Task objective ->
All that is wanted is the exact lines from the first line of the data below through the line with "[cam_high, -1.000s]", both ends included, with pictures omitted.

=== Section Start ===

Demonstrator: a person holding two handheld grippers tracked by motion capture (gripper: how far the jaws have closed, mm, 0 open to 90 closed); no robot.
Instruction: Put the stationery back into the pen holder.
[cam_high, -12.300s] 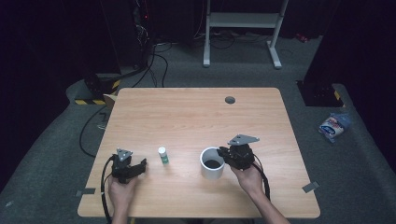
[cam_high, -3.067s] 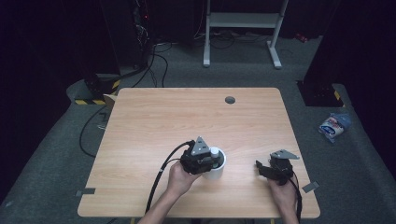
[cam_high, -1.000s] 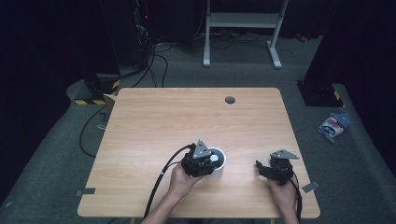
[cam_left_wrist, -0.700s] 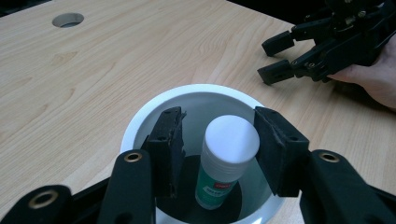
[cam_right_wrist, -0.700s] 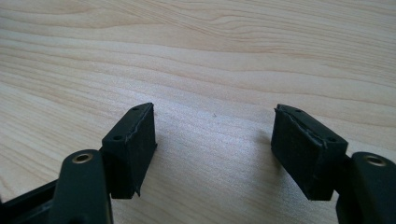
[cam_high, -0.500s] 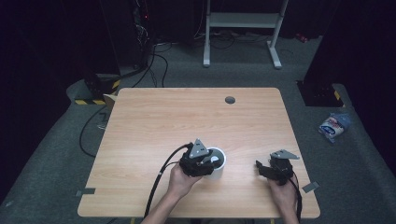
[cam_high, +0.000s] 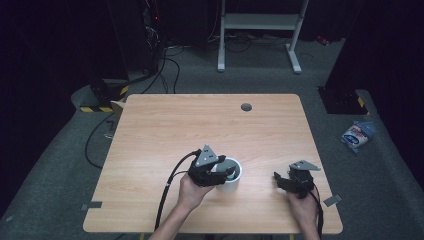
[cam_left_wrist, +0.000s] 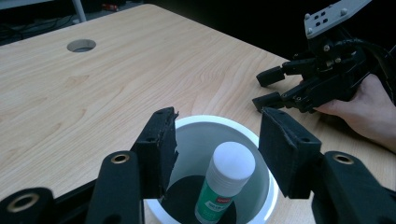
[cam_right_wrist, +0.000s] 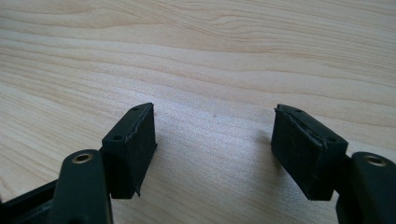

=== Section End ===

Result of the task ->
Demonstrator: a person holding two handheld grippers tracked by motion capture (gripper: how far the jaws have closed, mm, 0 open to 90 closed); no robot.
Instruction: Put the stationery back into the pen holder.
[cam_high, -12.300s] 
[cam_high, -3.067s] 
[cam_high, -1.000s] 

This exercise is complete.